There has also been fierce competition between the Gulf monarchies to build taller skyscrapers than each other. Almost as soon as Dubai’s 828 metre Burj Khalifa was completed in early 2010, Saudi Arabia’s Al-Waleed bin Talal Al-Saud announced that he had signed a $1.2 billion contract to build a 1 kilometre tall tower outside Jeddah. Intended as the centrepiece for his new model town—Kingdom City—and due to be completed by 2016, Alwaleed claimed that ‘…building this tower in Jeddah sends a financial and economic message that should not be ignored… It has a political depth to it to tell the world that we Saudis invest in our country despite what is happening around us from events, turmoil and revolutions even’.55
Given the existence of seven ruling families in the UAE, the federation provides a particularly good micro-level case study of such duplicated investments and unnecessary projects. Even in the mid-1970s the UAE’s minister for planning56 was already complaining of the problem, explaining that ‘…economic necessity will require the eventual cessation of the costly duplications of projects that have occurred throughout the UAE since it was established’. He also claimed that ‘officials recognise that this duplication of projects only wastes time and money that could be used more effectively elsewhere. The intense rivalry between the various emirates and the important status issue dictates that if one emirate acquires an airport or factory then a similar one has to be built in the other emirates’.57 Writing in the mid-1980s, a Western observer also emphasised this lack of co-ordination and the resulting unnecessary duplications in the UAE, stating that ‘Abu Dhabi, Dubai, Sharjah, and Ra’s al-Khaimah all have airports that service both international and domestic flights. This overbuilding, prompted by inter-emirate rivalry, has left the latter two facilities under-utilised. Abu Dhabi, on the one hand, recently opened a new, large civilian airport to handle its traffic. Dubai, with the busiest airport in the Gulf, is upgrading its facilities…’58
Clearly, this under-utilisation of major airports was a direct result of so many facilities having been built in a relatively small country. This is a problem still very much in evidence today, with new international airports in Al-Ayn and Fujairah, and with foreign airlines having long since cut back their flights to Sharjah airport as a result of the continuing expansion of Dubai’s airport only a few miles away. In fact, Dubai airport is closer and now far more accessible to most parts of Sharjah than the Sharjah airport, and with the completion of Dubai’s new airport in Jebel Ali and the further expansion of Abu Dhabi’s airport the competition will increase even further. With regards to the UAE’s airlines there has been much the same problem, especially since Abu Dhabi’s withdrawal from Gulf Air. The launch of Etihad Airways in 2003 was deemed by many analysts to be wholly unnecessary for the UAE, not least because Dubai’s highly successful Emirates airline—set up by the former crown prince and current ruler—was headquartered only a few hundred miles away. Designated by an Abu Dhabi law as being the new ‘national airline of the United Arab Emirates’ and chaired by a key member of the Abu Dhabi ruling family,59 the establishment of Etihad Airways must be viewed as a response to Dubai’s highly successful operation, as much as anything else.
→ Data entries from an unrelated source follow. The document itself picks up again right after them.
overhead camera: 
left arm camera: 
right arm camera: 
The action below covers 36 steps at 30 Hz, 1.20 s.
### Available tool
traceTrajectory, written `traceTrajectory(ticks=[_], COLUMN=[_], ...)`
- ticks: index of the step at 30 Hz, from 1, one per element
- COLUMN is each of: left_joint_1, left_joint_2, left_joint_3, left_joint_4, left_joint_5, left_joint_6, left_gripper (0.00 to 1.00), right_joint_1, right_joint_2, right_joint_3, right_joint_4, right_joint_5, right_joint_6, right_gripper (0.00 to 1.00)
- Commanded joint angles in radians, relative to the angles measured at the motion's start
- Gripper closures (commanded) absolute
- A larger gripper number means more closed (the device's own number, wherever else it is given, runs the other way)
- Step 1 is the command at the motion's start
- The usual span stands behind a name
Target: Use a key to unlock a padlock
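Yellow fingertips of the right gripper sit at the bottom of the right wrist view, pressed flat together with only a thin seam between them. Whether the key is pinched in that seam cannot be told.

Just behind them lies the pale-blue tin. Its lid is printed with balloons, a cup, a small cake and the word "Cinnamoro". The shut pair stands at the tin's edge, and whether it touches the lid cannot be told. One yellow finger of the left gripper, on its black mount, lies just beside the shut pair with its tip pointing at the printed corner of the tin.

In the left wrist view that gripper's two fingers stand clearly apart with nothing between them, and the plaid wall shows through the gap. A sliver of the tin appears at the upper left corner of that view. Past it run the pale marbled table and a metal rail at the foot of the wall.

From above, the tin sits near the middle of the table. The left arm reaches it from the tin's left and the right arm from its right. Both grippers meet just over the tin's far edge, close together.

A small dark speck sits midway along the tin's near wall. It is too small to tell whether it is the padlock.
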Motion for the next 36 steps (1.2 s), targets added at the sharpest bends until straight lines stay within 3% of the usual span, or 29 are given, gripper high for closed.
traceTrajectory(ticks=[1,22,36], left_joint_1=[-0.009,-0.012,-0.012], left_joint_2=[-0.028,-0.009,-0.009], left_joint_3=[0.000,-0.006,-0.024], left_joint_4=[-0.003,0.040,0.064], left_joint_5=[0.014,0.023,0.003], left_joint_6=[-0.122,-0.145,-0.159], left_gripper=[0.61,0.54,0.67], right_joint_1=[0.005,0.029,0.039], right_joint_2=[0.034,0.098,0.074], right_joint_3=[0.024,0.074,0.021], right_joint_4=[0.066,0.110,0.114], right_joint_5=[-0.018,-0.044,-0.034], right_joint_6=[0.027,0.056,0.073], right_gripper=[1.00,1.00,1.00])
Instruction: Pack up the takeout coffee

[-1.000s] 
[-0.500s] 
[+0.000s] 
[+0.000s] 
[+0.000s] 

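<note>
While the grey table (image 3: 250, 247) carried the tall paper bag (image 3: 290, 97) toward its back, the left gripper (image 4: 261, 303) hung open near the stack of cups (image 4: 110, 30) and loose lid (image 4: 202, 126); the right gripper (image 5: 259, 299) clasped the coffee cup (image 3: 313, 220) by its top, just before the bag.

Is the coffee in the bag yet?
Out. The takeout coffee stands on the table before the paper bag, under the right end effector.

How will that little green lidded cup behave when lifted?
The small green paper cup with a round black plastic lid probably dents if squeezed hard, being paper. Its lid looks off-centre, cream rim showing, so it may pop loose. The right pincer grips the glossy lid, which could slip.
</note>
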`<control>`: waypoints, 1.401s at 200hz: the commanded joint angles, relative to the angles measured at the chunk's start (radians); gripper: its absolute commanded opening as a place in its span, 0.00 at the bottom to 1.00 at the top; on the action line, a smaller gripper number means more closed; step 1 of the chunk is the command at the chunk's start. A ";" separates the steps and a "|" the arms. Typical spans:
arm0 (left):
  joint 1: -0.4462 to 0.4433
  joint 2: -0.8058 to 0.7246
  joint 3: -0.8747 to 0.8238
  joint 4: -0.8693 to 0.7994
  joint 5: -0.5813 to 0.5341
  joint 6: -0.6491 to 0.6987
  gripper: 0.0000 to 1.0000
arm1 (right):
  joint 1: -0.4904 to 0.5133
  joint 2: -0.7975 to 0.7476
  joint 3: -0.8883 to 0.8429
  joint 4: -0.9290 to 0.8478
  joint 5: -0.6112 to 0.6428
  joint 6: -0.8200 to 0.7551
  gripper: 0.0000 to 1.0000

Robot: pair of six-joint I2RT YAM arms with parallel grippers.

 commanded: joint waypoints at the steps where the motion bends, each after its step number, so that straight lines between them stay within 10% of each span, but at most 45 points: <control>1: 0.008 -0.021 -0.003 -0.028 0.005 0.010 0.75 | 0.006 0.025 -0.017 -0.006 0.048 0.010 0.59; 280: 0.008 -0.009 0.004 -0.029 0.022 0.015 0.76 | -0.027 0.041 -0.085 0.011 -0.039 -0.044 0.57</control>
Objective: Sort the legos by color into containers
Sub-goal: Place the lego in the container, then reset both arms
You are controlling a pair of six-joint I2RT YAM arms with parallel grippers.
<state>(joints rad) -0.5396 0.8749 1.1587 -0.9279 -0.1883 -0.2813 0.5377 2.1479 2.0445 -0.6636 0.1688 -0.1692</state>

Another visible example of the squandering of national wealth has been the funding of expensive, prestige projects that have usually been on the whim of ruling family members or their affiliated development companies with direct access to resources, and thus have bypassed regular government channels or planning controls. Often referred to in the region as ‘follies’ or ‘white elephants’, these have frequently resulted in empty buildings, half-finished schemes, or other high cost misadventures. In some cases this has led to grumbling and discontent among nationals, with the most outspoken claiming that these projects are evidence of corruption and waste at the highest levels. In the late 1980s, for example, the ruler of Sharjah60 was heavily criticised for his ‘sanctioning of expensive and unnecessary prestige projects including… an unfinished television station and several empty museums’. Indeed, when his elder brother briefly ousted him during the 1987 coup, one of the reasons given was his high spending, despite the emirate’s limited resources.61 Over the past decade Dubai has provided an even better example, with the emirate now being littered with unfinished, often environmentally damaging projects. These include an incomplete $11 billion ‘Arabian Canal’ which was originally supposed to extend 75 kilometres all the way around downtown Dubai,62 a third, unfinished ‘Palm Island’, which is currently just a pile of sand and rubble dumped out at sea, and the undeveloped ‘Dubai World’—an archipelago of dozens of artificial islands shaped like the countries of the world, but with only one being currently occupied. The building of these various islands was condemned by many environmental groups, as they were thought to be destroying natural maritime habitats, including coral reefs.63 Even the Burj Khalifa can be considered a white elephant, with more than two thirds of its commercial units reportedly being unoccupied more than two years after its official opening.64 Although most of these Dubai projects were financed by real estate companies rather than the government or the ruling family, many were nonetheless personally sanctioned and encouraged by the ruler, and the companies involved can best be described as parastatals of the emirate’s government. As such, their misadventures directly contributed to Dubai’s 2009 crash and the emirate’s continuing debt burden.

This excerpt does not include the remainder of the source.